::: Dataset content

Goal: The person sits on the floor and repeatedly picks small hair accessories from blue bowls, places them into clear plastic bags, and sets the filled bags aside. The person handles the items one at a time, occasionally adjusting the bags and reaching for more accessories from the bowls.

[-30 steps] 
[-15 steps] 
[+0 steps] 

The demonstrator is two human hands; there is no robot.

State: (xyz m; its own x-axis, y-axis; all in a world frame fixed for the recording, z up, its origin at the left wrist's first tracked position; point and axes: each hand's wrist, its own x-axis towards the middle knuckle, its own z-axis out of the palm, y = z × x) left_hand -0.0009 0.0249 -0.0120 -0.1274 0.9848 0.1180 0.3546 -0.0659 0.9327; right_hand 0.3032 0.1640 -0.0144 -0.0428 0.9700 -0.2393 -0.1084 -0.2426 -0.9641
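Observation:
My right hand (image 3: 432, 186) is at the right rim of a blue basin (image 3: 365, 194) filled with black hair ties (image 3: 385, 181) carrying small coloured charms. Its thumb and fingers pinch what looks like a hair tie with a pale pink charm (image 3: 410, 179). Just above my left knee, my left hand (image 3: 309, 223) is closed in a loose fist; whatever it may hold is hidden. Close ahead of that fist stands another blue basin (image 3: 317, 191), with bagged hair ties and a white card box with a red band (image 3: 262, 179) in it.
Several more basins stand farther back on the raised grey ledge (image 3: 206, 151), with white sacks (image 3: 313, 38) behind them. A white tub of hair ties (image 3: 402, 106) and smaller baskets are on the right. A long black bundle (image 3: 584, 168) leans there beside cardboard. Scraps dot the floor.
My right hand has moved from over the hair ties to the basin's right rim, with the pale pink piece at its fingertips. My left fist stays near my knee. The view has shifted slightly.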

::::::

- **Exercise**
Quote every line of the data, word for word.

- **Your solution**
Goal: The person sits on the floor and repeatedly picks small hair accessories from blue bowls, places them into clear plastic bags, and sets the filled bags aside. The person handles the items one at a time, occasionally adjusting the bags and reaching for more accessories from the bowls.

[-30 steps] 
[-15 steps] 
[+0 steps] 

The demonstrator is two human hands; there is no robot.

State: (xyz m; its own x-axis, y-axis; all in a world frame fixed for the recording, z up, its origin at the left wrist's first tracked position; point and axes: each hand's wrist, its own x-axis towards the middle knuckle, its own z-axis out of the palm, y = z × x) left_hand -0.0009 0.0249 -0.0120 -0.1274 0.9848 0.1180 0.3546 -0.0659 0.9327; right_hand 0.3032 0.1640 -0.0144 -0.0428 0.9700 -0.2393 -0.1084 -0.2426 -0.9641
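Observation:
My right hand (image 3: 432, 186) is at the right rim of a blue basin (image 3: 365, 194) filled with black hair ties (image 3: 385, 181) carrying small coloured charms. Its thumb and fingers pinch what looks like a hair tie with a pale pink charm (image 3: 410, 179). Just above my left knee, my left hand (image 3: 309, 223) is closed in a loose fist; whatever it may hold is hidden. Close ahead of that fist stands another blue basin (image 3: 317, 191), with bagged hair ties and a white card box with a red band (image 3: 262, 179) in it.
Several more basins stand farther back on the raised grey ledge (image 3: 206, 151), with white sacks (image 3: 313, 38) behind them. A white tub of hair ties (image 3: 402, 106) and smaller baskets are on the right. A long black bundle (image 3: 584, 168) leans there beside cardboard. Scraps dot the floor.
My right hand has moved from over the hair ties to the basin's right rim, with the pale pink piece at its fingertips. My left fist stays near my knee. The view has shifted slightly.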

This exercise has no more to it.